=== Goal of the exercise ===
This exercise calls for the line with "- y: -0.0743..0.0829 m", the line with "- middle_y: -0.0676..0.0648", and all lines between them in the material below, output exactly and with no other lines.

=== Data excerpt ===

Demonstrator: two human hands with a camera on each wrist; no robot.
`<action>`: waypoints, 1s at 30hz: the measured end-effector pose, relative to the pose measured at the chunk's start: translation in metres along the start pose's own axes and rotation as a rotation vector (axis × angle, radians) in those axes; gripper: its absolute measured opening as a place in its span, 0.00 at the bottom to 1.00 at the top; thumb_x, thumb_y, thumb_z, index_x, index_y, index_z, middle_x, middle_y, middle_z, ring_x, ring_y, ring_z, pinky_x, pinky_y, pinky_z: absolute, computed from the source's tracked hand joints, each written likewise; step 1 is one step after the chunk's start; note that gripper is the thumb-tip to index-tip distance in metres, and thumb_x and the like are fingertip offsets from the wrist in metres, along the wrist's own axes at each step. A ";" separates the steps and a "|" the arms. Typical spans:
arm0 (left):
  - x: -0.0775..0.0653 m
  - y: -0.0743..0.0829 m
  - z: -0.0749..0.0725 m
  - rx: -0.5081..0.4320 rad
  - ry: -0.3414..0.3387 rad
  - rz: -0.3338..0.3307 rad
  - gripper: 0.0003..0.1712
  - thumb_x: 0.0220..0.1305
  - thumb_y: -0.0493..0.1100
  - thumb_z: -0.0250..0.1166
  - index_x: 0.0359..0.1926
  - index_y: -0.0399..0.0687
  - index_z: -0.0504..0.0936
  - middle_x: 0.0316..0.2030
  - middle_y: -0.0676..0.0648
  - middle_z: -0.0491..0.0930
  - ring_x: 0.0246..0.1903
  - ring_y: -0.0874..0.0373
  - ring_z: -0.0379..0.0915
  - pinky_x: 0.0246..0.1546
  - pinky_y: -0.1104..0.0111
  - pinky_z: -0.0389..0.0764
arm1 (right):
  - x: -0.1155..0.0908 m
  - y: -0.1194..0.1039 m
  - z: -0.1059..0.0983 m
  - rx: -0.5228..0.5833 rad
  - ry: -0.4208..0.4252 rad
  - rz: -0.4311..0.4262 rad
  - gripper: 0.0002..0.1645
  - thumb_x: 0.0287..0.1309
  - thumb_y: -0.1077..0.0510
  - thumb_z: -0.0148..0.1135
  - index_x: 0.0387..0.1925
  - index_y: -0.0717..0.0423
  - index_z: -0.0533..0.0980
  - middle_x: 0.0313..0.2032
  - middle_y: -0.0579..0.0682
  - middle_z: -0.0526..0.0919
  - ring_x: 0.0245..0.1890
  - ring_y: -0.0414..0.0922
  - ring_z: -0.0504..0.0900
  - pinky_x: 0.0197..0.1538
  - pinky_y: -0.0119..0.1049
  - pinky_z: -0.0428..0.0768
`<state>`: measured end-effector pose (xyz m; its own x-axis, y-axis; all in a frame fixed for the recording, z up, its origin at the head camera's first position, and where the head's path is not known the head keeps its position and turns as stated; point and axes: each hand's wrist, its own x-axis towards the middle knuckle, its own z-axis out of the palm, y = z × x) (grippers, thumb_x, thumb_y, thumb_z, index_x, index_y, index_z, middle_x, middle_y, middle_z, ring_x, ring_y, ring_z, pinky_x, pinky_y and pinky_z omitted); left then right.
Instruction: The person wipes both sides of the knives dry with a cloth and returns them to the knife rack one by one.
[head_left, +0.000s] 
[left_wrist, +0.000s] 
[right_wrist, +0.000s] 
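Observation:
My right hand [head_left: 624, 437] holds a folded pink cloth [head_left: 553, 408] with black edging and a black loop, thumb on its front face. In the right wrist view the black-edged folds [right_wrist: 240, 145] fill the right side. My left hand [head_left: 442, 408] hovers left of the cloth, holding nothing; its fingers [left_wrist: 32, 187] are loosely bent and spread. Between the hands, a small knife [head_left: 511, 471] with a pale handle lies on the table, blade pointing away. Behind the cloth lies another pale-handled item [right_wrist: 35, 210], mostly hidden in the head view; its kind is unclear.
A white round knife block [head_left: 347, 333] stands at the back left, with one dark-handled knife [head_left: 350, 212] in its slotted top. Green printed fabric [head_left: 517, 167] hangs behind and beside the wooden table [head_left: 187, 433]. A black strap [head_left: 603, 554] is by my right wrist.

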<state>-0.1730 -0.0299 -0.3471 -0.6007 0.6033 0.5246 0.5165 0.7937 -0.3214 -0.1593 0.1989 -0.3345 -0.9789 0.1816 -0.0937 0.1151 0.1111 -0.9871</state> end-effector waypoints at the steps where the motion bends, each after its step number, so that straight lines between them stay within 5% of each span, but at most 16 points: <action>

=== Answer section ===
  - y: -0.0743..0.0829 m
  - z: -0.0749..0.0725 m
  - rx: -0.5081..0.4320 rad
  - ry: -0.3414..0.3387 rad
  - rz: -0.3338..0.3307 rad
  - gripper: 0.0003..0.1712
  - thumb_x: 0.0220..0.1305
  - thumb_y: -0.0493..0.1100
  - thumb_z: -0.0250..0.1166
  - index_x: 0.0359..0.1926
  - index_y: -0.0399..0.0687
  - index_z: -0.0504..0.0936
  - middle_x: 0.0316..0.2030
  - middle_y: -0.0676..0.0648

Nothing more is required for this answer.